Rania Hamed and Hafez Ahmed
Dubai Medical College for Girls, UAE
St. George's, University of London, UK
Posters & Accepted Abstracts: J Liver
DOI: 10.4172/2167-0889-C1-012
The fibrogenolysis markers laminin, collagen IV, Collagen VI and collagen XIV are important molecules involved in liver fibrosis that can be measured in the blood to assess liver fibrogenolysis. UDCA is a relatively hydrophilic bile acid that has been shown to be beneficial in cholestatic liver diseases like primary biliary cirrhosis. Alcoholic liver disease (ALD) has many cholestatic features and a beneficial effect for UDCA is therefore hypothesized. We aimed to assess the effect of 6 months UDCA therapy (10 mg/kg, n=24, Childs-Pugh score 21A, 3B) or placebo (n=24, Childs-Pugh score 21A, 3B) on the classic liver function tests and fibrogenolysis markers laminin, collagen IV, Collagen VI and collagen XIV in biopsy confirmed ALD patients. We used carbohydrate deficient transferrin to assess alcohol intake (>6% considered heavy drinking), and measured % UDCA enrichment in total serum bile acids using GC/MS. We observed a statistically significant reduction in γGT (20% reduction) and ALT (10% reduction) from entry values, p<0.05 in both enzymes with UDCA therapy, while ALP and bilirubin were not significantly different in UDCA treated or control groups over the study period. Mean baseline level of laminin was reduced from 26.5±2.1 to 22.2±2.5 ng/ml with UDCA treatment but the difference, which accounts for 16%, was not statistically significant. Collagen IV was reduced from a mean value of 464 + 39.3 to 445 + 40.5 ng/ml, but the change was not statistically significant. A reduction of 12% in collagen VI from 5.1 (+ 0.34) to 4.4 (+ 0.30) was also observed but was not statistically significant.
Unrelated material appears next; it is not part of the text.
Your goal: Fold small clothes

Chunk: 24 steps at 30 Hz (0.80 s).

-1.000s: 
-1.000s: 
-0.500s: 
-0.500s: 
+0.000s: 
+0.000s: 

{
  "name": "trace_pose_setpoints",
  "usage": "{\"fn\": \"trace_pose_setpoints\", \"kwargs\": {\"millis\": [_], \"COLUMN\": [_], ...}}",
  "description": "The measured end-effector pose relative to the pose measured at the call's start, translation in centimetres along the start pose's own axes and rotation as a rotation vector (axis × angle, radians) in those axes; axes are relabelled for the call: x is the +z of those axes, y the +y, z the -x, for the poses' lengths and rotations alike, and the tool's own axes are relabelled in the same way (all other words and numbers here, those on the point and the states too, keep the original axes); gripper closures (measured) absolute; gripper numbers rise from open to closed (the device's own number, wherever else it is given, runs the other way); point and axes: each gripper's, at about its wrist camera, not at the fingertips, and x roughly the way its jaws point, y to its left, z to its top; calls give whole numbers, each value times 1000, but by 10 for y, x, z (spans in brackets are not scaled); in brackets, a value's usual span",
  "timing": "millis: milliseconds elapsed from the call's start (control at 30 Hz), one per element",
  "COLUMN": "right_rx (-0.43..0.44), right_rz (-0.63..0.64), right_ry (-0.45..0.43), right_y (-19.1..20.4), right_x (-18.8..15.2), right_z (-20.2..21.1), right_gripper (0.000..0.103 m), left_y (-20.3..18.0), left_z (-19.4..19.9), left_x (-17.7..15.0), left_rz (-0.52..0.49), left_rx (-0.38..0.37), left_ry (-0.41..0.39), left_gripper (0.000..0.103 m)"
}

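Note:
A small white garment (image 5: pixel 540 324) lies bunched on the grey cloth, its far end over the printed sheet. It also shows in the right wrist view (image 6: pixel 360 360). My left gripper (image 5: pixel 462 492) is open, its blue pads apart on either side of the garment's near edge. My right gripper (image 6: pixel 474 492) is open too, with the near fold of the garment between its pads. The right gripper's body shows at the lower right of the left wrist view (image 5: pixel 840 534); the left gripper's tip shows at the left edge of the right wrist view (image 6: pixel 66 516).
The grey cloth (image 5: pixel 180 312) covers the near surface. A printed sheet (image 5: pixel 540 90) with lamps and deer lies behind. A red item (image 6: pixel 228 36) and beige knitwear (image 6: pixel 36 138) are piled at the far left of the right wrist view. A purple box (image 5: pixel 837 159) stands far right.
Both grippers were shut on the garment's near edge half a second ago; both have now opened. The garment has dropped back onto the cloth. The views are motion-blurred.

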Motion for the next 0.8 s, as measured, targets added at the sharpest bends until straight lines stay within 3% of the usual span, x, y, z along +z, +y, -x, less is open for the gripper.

Collagen XIV was largely unchanged at 25.1 (+ 2.3) and 26.0 (+ 2.0) before and after UDCA treatment. These preliminary results are difficult to interpret as the trend of reduction in three of the four fibrogenolysis markers tested was maintained at 3 and 6 months of UDCA therapy, but statistical significance for any of these differences was not obtained perhaps for the relatively small sample studied since the number determined by sample size calculation was difficult to recruit over the study period. A larger clinical trial is needed to further explore UDCA efficacy in the treatment of ALD and how to optimise the selected battery of the fibrogenolysis markers in the assessment of response to therapy, compliance and prognosis.